Give back exactly the line containing "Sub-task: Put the" and all that follow it in the data below, with the pictures left out.
---
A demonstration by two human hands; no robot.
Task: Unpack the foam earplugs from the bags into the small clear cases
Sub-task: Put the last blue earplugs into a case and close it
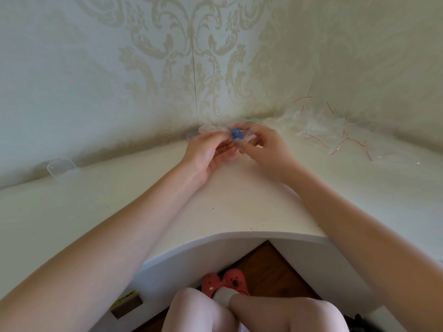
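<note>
Two hands, left (206, 152) and right (260, 146), pinch a clear bag (236, 137) holding blue earplugs (235, 134) above the white desk's (227, 207) far corner; one clear case (61, 169) sits at its left edge.

On the surface (239, 207), both hands meet near the back corner where the two walls join: the left hand (208, 152) just left of the earplugs (236, 134), the right hand (261, 147) just right, both holding the bag around them. A heap of empty bags (323, 133) lies right of the hands. One case (61, 168) sits far left against the wall; more cases (203, 130) lie just behind the left hand.
</note>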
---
## Exercise output:
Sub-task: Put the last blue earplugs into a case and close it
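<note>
Two hands, left (206, 152) and right (260, 146), pinch a clear bag (236, 137) holding blue earplugs (235, 134) above the white desk's (227, 207) far corner; one clear case (61, 169) sits at its left edge.

On the surface (239, 207), both hands meet near the back corner where the two walls join: the left hand (208, 152) just left of the earplugs (236, 134), the right hand (261, 147) just right, both holding the bag around them. A heap of empty bags (323, 133) lies right of the hands. One case (61, 168) sits far left against the wall; more cases (203, 130) lie just behind the left hand.
</note>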

Nothing more remains to be added to this answer.